Honed by periods of weekly DJ sets, not to mention stints producing his own electronic music, “Trick” is a different, sleeker beast than “The Boxer”, with a newfound emphasis on Okereke’s soulful vocals, which grew and changed during the course of recording the album in London and New York. Framing Okereke’s intensely personal songwriting within the context of dance culture, “Trick” is a record which boldly stands at the crossroads of club history, old school soul and modern electronic R&B, with a distinctively British twist.

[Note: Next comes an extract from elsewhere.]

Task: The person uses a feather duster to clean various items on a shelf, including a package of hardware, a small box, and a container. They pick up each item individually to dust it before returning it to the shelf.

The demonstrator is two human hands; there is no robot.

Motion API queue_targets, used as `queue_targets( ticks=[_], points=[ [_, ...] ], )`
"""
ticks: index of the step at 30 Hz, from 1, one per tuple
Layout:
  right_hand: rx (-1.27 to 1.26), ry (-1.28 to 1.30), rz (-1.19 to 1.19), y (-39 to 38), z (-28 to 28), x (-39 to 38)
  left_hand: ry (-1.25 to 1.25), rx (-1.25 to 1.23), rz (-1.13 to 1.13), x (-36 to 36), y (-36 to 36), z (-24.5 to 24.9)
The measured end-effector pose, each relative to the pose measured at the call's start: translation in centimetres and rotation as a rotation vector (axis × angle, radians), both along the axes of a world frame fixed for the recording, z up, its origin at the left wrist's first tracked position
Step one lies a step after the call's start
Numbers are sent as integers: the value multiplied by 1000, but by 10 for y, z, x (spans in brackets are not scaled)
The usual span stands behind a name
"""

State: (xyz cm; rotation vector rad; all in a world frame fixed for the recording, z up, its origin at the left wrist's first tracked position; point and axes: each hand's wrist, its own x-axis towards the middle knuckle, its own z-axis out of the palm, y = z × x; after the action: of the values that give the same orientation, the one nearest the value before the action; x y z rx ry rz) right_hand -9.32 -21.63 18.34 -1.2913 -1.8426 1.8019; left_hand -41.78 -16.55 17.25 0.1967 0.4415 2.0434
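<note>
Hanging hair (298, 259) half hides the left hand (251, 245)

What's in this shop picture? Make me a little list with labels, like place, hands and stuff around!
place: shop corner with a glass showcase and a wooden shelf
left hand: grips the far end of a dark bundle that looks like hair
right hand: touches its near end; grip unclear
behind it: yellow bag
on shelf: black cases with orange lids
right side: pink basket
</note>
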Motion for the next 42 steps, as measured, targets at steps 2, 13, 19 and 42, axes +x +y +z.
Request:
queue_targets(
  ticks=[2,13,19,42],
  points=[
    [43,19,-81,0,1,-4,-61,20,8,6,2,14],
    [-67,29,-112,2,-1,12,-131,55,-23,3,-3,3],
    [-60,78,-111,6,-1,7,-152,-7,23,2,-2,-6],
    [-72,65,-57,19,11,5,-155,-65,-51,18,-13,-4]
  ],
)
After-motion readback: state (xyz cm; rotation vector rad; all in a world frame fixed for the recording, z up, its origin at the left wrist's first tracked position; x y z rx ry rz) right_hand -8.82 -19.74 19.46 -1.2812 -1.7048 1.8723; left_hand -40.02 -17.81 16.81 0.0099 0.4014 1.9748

It is also, undoubtedly, a nocturnal album, one to soundtrack late night assignations and random pairing offs in the wee hours. The slinky opener “First Impressions” sets the stall perfectly, coupling Kele’s suggestive lyrics like “I can’t fight, it’s just too strong/ I’ve been waiting oh so long” with lysergic syncopations and stuttering, skittering beats. Tracks such as “Like We Used To”, “Humour Me” and “ Doubt” also explore similar, exotically charged terrain, beckoning the listener to after-hours mischief late into the night, with Kele’s lucent production and emotive vocals providing potent pulse points of longing and desire.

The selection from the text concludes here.